Air France-KLM Group said on Sept. 4 that it will eliminate 1,500 jobs and slash capacity by 5 percent in order to bring down costs. Siemens AG, Europe’s largest engineer, has said that it plans 1,600 job cuts beyond the 17,000 announced last year and has placed 15,000 workers on reduced hours. Euro-area employment declined 0.5 percent in the second quarter, while industrial output fell 0.3 percent in July, data showed today.

European Stocks

European stocks pared their declines after the EU forecasts were published. The Dow Jones Stoxx 600 Index was 1 percent lower at 3:05 p.m. in London, after trading down as much as 1.6 percent earlier.

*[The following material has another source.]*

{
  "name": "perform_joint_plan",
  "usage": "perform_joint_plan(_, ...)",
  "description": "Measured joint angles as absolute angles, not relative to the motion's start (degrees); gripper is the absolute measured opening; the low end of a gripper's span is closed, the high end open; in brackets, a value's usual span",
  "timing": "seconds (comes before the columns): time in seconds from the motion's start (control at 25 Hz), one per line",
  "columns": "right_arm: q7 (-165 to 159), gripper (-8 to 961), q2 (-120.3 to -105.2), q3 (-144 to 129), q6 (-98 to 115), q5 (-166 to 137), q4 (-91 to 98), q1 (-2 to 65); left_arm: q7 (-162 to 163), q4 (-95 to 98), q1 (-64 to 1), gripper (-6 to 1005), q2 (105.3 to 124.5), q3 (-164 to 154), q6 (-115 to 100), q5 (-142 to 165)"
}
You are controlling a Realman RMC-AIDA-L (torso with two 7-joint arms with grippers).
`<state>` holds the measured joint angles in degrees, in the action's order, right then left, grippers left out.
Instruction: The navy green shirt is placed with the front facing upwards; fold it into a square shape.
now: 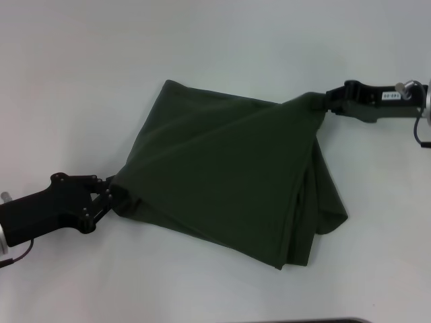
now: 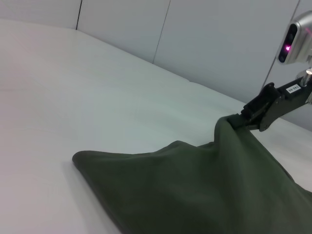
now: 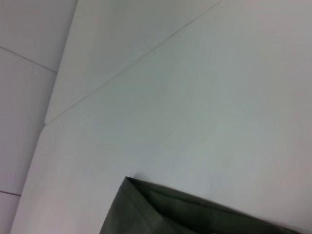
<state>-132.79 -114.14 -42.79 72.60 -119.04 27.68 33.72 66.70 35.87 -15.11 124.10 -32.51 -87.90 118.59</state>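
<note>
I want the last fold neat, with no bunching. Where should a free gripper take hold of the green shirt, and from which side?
Probably the loose stacked layers at the shirt's near right corner, coming in low from the near right side. That corner lies flat on the table and unheld, while the left gripper and right gripper pinch the other two corners.

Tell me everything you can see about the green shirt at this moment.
The green shirt is dark olive, soft matte cloth, folded over into a rough four-sided shape with stacked layers showing at its right edge. No print or label shows. It lies on the white table. The left gripper grips its near-left corner; the right gripper grips its far-right corner, pulling the cloth into creases.
</note>
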Motion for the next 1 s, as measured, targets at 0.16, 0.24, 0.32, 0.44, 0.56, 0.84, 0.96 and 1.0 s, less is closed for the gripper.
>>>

Companies are cutting costs just as retreating oil prices are pushing down inflation. Euro-area consumer prices have posted annual declines for three straight months. The ECB said on Sept. 10 that, while “inflation rates are projected turn positive again within the coming months,” price developments will remain “subdued” amid “ongoing sluggish demand.”

Euro-area consumer prices probably will drop 0.3 percent this quarter before rising 0.7 percent in the three months through December, the commission forecast today. For the full year, inflation may average 0.4 percent, it said. The ECB aims to keep inflation just below 2 percent.